Posts Tagged India
Indian mission finds water on the moon.
Time for some undiluted flag-waving.

India’s maiden mission to the moon, Chandrayaan-1, has found water on it, fundamentally changing our perception of the moon. After five decades of exploration of the moon, the breakthrough came from an American probe on the Indian orbiter. It was one of 6 non-Indian probes representing 20 countries that were carried free of cost. Chandrayaan’s 2-year intended mission came to an abrupt end at the 312-day mark, when it stopped transmitting at 1.30 am on 29 August. Inexpensively built with only $80 million, Chandrayaan has already made the most important scientific discovery of the 21st century yet.

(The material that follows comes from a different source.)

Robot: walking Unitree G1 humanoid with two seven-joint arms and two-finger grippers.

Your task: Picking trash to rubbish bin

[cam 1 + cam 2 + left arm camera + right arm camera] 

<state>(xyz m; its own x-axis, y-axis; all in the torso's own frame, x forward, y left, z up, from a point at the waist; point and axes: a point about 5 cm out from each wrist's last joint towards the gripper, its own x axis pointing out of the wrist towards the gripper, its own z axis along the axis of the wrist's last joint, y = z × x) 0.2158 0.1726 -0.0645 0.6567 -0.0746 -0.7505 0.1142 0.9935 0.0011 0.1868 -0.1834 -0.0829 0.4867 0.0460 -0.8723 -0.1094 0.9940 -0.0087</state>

It was cheap and it failed halfway through, and it sputtered and died and did something extraordinary. It is, by all means, a very Indian story. Chandrayaan-2, its successor, is already delayed pat on schedule according to Indian standard time, which is actually a good sign that things are being done properly. Oh and this time we’re working with our Russian comrades. You know, the partnership that brought us BrahMos, the world’s fastest cruise missile.
Shout out to all our South Indian scientists and engineers, who pretty much run the space programme. Yenna rascalas… you did find it!

(Other things that will eventually be found on the moon, in due time – one Nair tea stall, one neatly folded lungi, one old copy of Malayala Manorama, and one Indian restaurant owned by a Bangladeshi.)